Task details:
Search the entries for lines with the string "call" and say how many there are, giving only the number.

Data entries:
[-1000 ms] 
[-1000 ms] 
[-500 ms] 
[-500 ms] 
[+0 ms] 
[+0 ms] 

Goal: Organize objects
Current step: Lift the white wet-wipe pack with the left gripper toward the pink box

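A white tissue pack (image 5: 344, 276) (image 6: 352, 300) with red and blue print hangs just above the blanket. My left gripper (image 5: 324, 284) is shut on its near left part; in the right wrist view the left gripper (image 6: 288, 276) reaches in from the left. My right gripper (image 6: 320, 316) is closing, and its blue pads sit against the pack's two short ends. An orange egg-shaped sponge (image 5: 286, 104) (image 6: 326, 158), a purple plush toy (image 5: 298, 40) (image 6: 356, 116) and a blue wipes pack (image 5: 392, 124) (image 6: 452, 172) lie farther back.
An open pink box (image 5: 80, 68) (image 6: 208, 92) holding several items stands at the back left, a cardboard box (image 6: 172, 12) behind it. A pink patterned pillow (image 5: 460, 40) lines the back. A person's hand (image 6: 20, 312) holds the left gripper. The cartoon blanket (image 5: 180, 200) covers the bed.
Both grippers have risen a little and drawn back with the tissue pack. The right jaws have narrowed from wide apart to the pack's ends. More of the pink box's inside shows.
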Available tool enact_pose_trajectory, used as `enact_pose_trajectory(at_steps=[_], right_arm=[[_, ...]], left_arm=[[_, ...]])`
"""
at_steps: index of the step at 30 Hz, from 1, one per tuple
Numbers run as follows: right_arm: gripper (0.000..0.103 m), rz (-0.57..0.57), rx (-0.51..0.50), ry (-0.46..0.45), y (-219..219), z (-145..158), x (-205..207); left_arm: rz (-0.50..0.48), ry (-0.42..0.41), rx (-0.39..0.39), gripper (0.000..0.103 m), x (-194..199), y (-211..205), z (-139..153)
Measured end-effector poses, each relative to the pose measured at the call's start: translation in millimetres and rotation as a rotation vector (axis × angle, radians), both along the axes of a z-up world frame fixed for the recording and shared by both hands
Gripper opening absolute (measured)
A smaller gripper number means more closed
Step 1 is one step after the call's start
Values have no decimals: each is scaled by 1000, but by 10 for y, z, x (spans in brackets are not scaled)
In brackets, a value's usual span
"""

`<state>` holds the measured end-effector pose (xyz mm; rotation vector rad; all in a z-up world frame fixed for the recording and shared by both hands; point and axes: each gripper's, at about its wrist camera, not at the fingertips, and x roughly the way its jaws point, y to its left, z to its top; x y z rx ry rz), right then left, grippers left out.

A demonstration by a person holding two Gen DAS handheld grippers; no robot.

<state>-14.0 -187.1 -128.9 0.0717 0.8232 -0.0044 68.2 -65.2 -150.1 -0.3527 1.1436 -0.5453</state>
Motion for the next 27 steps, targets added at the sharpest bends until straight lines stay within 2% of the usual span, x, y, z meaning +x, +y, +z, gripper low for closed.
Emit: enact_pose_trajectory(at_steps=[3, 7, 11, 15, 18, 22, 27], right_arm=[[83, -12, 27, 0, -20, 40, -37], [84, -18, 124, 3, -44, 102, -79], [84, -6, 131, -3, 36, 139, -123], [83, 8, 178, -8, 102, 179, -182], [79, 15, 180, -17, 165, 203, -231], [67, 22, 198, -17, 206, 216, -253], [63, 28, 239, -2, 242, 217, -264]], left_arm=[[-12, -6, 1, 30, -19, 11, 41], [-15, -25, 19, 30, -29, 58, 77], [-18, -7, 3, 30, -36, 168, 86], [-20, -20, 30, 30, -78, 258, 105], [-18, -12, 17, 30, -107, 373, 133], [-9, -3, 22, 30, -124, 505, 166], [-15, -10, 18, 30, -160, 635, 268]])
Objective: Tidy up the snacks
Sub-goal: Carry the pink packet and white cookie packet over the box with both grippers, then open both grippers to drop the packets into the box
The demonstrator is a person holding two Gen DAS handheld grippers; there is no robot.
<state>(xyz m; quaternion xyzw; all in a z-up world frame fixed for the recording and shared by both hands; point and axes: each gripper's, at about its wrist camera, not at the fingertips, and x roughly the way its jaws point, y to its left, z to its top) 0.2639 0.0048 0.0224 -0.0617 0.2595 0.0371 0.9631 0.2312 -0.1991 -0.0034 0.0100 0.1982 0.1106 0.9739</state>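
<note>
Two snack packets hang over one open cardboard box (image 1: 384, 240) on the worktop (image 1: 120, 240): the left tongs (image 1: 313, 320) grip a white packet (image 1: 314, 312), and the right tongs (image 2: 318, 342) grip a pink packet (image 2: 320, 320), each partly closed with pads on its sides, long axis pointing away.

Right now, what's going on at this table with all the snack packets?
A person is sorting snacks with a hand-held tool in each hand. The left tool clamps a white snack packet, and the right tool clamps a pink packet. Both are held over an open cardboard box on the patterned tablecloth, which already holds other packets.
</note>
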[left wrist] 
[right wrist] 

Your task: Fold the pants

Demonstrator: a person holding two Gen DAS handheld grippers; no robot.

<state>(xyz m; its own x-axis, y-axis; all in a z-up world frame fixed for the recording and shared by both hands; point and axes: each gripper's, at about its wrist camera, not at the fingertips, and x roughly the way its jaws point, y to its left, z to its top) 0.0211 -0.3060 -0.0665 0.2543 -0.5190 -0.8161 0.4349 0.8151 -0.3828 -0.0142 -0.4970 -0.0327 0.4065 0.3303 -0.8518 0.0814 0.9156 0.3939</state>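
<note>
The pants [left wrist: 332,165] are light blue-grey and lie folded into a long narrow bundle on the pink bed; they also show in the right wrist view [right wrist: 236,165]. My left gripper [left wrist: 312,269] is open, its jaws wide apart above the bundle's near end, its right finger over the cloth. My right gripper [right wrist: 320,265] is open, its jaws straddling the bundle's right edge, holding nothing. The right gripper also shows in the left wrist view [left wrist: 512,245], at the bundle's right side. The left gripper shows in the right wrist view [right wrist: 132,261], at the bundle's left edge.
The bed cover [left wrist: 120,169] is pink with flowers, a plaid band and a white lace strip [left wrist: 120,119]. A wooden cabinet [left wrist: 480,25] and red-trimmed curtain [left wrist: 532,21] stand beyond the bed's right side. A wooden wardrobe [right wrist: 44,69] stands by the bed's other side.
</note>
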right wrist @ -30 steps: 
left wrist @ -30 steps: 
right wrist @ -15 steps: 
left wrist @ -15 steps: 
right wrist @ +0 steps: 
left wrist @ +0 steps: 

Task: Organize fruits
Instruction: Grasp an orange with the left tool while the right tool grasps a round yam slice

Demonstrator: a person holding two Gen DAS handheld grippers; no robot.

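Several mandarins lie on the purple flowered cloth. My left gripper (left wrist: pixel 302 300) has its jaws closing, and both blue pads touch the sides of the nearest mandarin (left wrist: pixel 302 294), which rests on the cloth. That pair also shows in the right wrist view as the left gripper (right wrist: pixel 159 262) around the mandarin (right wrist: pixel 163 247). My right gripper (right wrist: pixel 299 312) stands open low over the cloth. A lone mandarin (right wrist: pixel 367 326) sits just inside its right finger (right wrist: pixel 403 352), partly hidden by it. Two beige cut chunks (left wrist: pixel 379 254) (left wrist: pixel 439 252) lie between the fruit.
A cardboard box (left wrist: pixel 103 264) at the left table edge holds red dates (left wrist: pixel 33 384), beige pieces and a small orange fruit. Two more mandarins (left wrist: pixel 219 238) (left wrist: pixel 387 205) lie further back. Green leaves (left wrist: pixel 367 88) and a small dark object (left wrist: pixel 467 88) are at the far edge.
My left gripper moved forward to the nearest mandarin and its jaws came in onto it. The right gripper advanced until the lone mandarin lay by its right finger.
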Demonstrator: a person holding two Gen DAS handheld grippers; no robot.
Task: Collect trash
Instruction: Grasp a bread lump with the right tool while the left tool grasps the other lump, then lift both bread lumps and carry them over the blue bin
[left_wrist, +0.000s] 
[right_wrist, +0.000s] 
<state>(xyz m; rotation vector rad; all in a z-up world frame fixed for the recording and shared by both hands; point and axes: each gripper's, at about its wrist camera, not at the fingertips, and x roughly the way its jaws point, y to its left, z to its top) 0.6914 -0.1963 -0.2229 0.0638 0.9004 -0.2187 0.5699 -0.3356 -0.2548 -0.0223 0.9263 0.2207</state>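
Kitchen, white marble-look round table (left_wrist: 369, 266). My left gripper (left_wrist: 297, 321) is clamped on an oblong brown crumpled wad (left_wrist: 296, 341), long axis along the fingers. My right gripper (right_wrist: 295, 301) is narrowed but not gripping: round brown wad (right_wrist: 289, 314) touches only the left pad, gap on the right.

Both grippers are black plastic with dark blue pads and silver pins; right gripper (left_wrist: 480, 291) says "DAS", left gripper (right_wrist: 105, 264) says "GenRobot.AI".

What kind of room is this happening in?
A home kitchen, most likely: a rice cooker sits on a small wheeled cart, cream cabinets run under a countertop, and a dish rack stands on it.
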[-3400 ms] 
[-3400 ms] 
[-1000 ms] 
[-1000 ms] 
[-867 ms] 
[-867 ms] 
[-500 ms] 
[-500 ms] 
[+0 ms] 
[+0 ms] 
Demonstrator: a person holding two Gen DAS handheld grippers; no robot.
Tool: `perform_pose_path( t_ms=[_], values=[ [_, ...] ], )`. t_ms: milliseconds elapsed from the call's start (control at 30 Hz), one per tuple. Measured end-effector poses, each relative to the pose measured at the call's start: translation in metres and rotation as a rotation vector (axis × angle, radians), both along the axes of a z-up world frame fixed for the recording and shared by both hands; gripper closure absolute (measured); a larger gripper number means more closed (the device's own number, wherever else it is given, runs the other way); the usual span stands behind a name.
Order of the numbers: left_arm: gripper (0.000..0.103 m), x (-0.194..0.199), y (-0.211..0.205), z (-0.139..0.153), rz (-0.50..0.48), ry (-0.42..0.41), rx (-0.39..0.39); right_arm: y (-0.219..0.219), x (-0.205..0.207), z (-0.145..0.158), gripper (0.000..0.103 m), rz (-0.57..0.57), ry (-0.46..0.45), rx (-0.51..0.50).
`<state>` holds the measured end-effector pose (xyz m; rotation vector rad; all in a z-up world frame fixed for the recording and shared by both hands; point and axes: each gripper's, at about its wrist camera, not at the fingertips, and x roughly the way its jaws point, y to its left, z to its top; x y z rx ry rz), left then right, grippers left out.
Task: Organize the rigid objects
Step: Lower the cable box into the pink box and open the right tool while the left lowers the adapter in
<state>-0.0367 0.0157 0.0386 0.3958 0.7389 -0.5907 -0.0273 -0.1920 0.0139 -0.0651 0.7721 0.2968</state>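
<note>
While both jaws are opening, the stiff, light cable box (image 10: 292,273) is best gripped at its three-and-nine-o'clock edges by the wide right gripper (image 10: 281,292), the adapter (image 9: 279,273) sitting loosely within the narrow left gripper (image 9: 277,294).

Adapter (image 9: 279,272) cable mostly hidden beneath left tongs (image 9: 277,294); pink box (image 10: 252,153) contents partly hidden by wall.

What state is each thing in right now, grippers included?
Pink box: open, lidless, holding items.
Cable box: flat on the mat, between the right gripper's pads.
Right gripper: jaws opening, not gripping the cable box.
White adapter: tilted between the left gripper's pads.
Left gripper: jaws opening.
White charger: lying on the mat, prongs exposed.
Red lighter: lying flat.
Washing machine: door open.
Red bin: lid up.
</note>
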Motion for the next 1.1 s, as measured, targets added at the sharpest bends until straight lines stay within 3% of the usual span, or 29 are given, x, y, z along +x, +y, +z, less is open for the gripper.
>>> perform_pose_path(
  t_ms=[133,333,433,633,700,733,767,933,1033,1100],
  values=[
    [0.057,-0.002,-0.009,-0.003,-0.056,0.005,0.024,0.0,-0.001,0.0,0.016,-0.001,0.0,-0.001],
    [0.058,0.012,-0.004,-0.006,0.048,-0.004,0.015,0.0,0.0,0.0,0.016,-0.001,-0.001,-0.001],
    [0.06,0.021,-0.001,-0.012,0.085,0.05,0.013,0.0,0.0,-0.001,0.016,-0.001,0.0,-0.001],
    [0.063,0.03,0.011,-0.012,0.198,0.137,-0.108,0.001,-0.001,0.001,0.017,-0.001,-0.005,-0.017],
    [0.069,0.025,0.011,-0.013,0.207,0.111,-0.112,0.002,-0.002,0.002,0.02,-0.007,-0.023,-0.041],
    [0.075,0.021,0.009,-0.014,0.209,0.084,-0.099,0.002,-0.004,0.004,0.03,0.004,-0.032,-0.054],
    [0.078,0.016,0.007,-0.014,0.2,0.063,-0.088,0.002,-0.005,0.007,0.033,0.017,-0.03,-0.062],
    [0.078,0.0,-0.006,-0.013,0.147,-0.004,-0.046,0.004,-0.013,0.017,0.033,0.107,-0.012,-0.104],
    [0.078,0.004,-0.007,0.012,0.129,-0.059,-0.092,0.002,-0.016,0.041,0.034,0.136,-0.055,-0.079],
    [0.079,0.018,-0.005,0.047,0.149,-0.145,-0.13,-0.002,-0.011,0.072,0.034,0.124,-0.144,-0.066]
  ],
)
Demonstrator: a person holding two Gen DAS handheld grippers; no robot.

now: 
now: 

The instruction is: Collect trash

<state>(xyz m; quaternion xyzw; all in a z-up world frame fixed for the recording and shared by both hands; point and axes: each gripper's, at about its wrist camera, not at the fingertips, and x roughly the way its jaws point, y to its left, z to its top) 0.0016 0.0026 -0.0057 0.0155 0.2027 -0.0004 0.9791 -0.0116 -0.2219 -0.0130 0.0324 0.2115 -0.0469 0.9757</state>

Response below:
3